Dogs are extremely loyal members of the family and just like humans they can experience a variety of different emotions - including jealousy. This can especially be the case when someone new becomes a member of the family, such as a newborn baby and seems to get all the attention and affection. Considering that dogs are social animals that need interaction, going from being the center of attention to feeling left out can be pretty tough for a dog. A new baby changes the pack dynamic as well as the family schedule and our canine family members need a lot of attention and time for that readjustment. But why do dogs get jealous and what steps can be taken so that the new baby isn’t considered an intruder but instead a new member of the pack?
The Root of the Behavior
Recent studies by animal psychologists have confirmed that dogs do in fact experience jealousy when their owners display affection toward other animals, new partners, kids, or even inanimate objects. Just like an older sibling might experience jealousy with the arrival of a new baby in the house - dogs can experience that same emotion of envy as well, especially if they feel like they have to compete for your attention. Although dogs have been domesticated thousands of years ago, we mustn’t forget the behavior of dogs’ distant relatives or ancestors as that information is extremely valuable and can be used to help us better understand our four-legged friends. For example, there have been cases that documented wild dogs attempting to kill or killing their siblings to ensure they get enough resources and food from their mother, as well as attention. It is most definitely an instinctive trait that is there to help them survive the tough conditions that they might experience in the wild. Dogs are pack animals and a new addition to the pack can threaten the other dog's resources and can make them compete for potential mates.
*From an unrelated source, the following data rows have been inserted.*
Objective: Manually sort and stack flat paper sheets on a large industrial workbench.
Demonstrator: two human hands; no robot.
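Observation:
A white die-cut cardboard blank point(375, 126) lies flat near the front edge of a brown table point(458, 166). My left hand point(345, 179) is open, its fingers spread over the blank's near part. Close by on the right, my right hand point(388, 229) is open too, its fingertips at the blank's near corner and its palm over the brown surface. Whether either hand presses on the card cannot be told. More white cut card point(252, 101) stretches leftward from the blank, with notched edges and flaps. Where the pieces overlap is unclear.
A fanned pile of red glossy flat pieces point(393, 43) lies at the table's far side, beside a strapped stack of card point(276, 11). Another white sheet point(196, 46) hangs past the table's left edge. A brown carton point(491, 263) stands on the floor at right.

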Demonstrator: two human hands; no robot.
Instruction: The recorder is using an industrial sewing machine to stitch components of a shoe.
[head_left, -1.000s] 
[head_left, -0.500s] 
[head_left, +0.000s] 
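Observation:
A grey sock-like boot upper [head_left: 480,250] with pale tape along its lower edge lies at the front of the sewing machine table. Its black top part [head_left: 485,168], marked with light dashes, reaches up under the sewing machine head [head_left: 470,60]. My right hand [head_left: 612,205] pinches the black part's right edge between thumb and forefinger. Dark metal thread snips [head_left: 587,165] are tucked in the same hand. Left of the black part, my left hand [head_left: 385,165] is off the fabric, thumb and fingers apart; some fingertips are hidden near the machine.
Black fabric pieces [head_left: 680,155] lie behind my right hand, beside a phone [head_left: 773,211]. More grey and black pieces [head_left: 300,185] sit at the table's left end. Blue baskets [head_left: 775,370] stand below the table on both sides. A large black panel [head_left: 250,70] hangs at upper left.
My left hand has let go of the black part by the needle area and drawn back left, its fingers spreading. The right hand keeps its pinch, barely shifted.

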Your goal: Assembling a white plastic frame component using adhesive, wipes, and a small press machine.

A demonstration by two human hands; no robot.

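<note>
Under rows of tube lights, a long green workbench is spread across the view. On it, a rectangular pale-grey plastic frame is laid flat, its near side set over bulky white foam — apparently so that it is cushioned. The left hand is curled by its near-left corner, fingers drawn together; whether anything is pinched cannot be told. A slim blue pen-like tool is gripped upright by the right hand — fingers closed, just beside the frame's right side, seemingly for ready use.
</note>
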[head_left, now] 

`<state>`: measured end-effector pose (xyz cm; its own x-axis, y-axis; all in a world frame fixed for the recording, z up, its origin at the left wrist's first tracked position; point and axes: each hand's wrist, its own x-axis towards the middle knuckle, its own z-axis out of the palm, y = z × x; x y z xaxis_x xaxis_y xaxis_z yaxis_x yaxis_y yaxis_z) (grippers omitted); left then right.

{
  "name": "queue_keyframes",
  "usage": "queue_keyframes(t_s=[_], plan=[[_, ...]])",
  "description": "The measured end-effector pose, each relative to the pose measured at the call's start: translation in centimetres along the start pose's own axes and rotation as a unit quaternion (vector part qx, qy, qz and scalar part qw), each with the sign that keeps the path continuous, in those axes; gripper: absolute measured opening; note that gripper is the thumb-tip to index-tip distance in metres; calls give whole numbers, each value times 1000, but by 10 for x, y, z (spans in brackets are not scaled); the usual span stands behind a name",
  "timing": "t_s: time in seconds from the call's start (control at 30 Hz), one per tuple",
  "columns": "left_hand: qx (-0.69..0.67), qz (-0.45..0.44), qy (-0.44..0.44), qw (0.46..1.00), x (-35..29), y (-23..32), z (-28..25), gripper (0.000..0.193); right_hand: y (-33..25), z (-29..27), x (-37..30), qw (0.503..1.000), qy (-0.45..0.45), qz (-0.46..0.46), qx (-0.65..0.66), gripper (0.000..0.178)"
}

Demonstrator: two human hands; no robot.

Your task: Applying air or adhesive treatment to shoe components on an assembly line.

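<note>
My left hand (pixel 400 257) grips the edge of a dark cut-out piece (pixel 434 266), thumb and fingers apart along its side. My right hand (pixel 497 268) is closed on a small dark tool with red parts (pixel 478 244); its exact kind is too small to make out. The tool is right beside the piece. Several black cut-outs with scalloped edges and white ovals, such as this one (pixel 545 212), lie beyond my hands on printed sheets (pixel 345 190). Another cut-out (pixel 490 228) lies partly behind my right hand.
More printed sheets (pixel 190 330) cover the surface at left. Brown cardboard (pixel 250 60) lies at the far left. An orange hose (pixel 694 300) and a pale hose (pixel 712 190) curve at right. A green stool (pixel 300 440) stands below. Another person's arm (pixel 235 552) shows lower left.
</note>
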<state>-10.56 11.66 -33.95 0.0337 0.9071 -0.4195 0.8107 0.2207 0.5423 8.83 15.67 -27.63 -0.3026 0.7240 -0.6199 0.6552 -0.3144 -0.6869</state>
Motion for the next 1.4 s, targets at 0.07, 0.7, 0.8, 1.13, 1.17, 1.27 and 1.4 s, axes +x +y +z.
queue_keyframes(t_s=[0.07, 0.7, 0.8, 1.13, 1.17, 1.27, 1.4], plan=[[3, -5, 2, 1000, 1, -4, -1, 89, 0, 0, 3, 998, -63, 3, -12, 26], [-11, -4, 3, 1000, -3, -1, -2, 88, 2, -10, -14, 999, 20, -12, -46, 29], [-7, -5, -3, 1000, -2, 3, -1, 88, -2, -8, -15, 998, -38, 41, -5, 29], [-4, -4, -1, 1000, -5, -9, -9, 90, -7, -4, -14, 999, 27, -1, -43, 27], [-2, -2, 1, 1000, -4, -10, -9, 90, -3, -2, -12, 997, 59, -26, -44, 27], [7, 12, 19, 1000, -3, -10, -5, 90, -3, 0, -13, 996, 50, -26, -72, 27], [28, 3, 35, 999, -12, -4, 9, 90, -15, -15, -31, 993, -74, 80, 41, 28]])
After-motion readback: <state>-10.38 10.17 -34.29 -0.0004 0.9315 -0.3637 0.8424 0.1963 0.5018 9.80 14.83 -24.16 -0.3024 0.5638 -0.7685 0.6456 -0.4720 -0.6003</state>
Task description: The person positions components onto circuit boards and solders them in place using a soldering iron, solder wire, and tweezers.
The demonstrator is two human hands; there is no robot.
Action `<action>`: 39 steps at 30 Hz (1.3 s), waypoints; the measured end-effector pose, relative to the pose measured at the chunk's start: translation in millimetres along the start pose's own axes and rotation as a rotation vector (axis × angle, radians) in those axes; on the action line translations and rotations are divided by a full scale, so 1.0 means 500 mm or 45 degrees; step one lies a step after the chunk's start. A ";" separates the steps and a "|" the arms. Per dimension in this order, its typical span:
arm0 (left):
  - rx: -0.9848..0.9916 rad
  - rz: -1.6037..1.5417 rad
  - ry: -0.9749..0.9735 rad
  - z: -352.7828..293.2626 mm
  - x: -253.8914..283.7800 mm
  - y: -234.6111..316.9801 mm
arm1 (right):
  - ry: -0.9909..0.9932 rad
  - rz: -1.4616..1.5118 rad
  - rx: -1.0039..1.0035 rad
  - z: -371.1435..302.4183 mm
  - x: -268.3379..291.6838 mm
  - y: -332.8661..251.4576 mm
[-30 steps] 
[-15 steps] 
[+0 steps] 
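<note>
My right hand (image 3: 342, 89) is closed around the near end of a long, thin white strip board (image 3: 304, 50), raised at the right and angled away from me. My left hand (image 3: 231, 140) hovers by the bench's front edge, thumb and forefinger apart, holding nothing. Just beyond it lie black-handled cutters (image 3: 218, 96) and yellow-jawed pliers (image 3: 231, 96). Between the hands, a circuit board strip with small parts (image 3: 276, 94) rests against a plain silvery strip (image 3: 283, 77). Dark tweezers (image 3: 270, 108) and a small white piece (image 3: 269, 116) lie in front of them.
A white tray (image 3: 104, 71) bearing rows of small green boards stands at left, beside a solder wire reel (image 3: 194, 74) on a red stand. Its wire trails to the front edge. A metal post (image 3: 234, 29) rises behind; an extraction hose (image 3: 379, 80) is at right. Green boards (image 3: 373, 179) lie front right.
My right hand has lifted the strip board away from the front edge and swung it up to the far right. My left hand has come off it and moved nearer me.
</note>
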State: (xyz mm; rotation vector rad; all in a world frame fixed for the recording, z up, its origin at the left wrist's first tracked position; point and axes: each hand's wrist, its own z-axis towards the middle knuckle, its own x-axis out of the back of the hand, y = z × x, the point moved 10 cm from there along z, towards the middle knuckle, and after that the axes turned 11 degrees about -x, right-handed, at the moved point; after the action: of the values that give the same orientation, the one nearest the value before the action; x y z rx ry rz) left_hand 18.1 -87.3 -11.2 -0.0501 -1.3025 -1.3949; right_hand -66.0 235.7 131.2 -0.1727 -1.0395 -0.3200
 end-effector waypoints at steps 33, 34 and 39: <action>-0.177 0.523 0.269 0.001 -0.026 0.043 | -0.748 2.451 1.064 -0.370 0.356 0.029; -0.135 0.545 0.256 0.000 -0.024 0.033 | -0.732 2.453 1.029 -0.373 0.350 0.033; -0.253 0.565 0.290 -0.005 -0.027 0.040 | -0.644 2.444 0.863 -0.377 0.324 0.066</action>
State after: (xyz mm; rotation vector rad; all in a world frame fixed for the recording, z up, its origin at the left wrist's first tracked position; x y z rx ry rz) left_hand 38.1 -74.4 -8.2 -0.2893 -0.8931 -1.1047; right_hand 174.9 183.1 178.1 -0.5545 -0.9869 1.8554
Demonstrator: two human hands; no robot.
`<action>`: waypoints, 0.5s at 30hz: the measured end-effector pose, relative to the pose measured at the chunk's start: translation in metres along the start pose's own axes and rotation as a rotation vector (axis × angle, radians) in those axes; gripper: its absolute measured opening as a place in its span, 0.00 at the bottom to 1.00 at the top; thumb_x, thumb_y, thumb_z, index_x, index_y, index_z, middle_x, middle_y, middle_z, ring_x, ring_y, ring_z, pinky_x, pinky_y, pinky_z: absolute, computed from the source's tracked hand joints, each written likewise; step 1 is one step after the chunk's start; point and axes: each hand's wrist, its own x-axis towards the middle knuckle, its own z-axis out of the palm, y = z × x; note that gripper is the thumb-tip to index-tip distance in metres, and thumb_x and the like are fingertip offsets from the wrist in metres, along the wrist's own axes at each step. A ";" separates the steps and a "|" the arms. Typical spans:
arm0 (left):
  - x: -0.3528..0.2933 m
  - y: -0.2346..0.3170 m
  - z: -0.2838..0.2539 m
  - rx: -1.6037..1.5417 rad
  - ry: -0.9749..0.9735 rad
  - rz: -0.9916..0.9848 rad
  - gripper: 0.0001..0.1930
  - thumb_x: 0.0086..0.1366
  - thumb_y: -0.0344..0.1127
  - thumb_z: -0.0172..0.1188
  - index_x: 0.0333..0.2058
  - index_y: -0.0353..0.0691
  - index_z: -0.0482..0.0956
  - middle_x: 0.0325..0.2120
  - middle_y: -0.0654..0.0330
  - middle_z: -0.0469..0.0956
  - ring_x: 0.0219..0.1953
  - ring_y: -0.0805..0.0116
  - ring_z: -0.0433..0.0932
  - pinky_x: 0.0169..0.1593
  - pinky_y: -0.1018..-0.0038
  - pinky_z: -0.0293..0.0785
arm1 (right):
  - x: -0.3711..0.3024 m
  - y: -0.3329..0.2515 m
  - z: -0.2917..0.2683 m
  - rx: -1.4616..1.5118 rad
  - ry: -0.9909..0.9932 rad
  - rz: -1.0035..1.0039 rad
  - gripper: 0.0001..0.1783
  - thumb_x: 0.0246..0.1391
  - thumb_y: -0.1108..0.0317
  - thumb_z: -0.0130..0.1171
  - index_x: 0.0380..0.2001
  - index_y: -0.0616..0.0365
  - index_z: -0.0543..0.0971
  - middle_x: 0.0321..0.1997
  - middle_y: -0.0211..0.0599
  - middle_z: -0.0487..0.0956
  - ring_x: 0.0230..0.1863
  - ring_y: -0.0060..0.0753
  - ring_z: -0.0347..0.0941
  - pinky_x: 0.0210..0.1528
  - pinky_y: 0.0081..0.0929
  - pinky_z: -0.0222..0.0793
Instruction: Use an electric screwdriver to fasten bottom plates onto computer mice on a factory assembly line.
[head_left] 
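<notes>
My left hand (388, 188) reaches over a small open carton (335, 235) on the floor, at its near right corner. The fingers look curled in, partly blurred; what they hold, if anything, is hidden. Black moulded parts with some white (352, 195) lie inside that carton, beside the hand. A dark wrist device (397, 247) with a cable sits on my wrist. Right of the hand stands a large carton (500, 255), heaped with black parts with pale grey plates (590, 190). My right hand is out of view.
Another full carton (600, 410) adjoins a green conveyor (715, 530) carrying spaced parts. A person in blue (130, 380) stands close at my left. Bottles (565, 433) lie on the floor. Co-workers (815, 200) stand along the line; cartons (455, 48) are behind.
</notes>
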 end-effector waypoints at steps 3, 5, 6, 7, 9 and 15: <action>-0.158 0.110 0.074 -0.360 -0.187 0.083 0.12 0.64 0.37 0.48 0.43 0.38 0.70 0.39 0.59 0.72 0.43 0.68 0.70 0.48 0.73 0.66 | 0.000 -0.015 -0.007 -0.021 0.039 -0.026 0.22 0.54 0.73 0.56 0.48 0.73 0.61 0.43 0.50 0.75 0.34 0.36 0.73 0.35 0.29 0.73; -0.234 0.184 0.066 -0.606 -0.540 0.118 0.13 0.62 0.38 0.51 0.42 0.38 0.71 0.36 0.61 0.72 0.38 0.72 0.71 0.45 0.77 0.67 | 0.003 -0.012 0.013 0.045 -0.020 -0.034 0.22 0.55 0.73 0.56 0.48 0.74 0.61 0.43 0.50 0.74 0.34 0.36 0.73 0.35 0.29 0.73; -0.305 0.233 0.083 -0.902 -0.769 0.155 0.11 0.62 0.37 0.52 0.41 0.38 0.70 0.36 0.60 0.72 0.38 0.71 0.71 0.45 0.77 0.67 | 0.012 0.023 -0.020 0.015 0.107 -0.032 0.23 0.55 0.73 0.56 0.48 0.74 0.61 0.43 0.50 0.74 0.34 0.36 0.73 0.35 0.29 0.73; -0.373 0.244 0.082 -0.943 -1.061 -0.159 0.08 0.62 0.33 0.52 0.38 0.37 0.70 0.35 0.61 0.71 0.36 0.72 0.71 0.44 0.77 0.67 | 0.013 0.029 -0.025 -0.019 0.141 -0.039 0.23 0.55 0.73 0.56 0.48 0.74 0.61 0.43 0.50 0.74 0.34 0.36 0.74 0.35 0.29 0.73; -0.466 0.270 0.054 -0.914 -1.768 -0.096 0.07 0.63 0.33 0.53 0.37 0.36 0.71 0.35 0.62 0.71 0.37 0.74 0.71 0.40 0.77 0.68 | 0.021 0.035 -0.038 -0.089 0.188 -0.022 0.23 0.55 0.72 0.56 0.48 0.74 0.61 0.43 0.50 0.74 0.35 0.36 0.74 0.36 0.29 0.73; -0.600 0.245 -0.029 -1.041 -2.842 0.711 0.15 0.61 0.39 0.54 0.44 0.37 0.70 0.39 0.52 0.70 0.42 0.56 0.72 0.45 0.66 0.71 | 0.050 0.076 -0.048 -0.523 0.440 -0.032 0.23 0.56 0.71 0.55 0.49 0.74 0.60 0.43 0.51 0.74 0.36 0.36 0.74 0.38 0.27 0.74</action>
Even domesticated dog siblings get territorial and occasionally fight over food, dog toys, or their owners' attention. This is why it is incredibly important to be well informed about dog jealousy and take the necessary steps to ensure that the new baby and your family dog can coexist together safely and happily. Another reason dogs get jealous is that they don’t really know how to act around a new baby and thus can end up feeling confused and left out, even if they would otherwise maybe even mirror the happy emotions of the other family members. Though the jealous behavior is pretty common with families that have owned a dog for some time prior to having a baby, it is also concerning and should be resolved before it even becomes a problem.
Encouraging the Behavior
Needless to say, the jealous behavior should not be encouraged and instead should be tackled to ensure everyone's safety and happiness. Firstly, it is important to acknowledge that regardless of breed or the size of your dog he can get jealous if you bring a new baby into the family. Your furry family member is even more likely to get jealous if he is male, and the chances also increase even more if your dog has not been neutered or spayed. Secondly, if you are already aware of any jealous traits or habits (such as growling when other dogs approach you or get your attention) your dog has that could negatively impact the baby, consult a dog trainer and start the training even before the baby is born. If you plan to rearrange any furniture, it should also be done months in advance so that your dog has enough time to adjust to the change. Next, take all the precautions necessary before the baby arrives home to avoid possible future conflict. This includes bringing a few of the baby’s items home (such as a blanket) for your dog to be able to familiarize itself with its scent. If your dog has a favorite place to sleep or play in the house, make sure not to put any baby things there to ensure your dog still feels like he has his own spot in the house. When you introduce your baby to your dog make sure to remain calm as your dog can sense and mirror your emotions. Make sure to establish boundaries and never leave your dog with your baby unsupervised.
Other Solutions and Considerations
Most importantly, follow your dog trainer’s advice and pay lots of attention to your dog, especially in the first few months, to make sure he knows he is still a valuable member of the family. When you go for a walk with the baby in the stroller, take your dog for a walk as well. Include your dog in baby-related activities. When you feed your baby, make sure your dog’s bowl is full too. When you play with your baby, try to simultaneously throw your dog a toy too, so he doesn’t feel left out. Use dog treats, petting and praising to help your dog associate the baby with positive things. Lastly, make sure you still have one on one time with your dog so that he knows he can still get your undivided attention from time to time. If you have any concerns about your dog’s behavior towards your baby, make sure to restrict his access and to consult your dog trainer for professional support.
Whether you have a new partner, a new dog or a new baby in the house, your dog can experience jealousy and even get depressed about it. To ensure a safe and happy coexistence between everyone involved it is crucial to be well informed and well prepared for the new arrival, as well as to take all the required precautions to avoid problematic situations.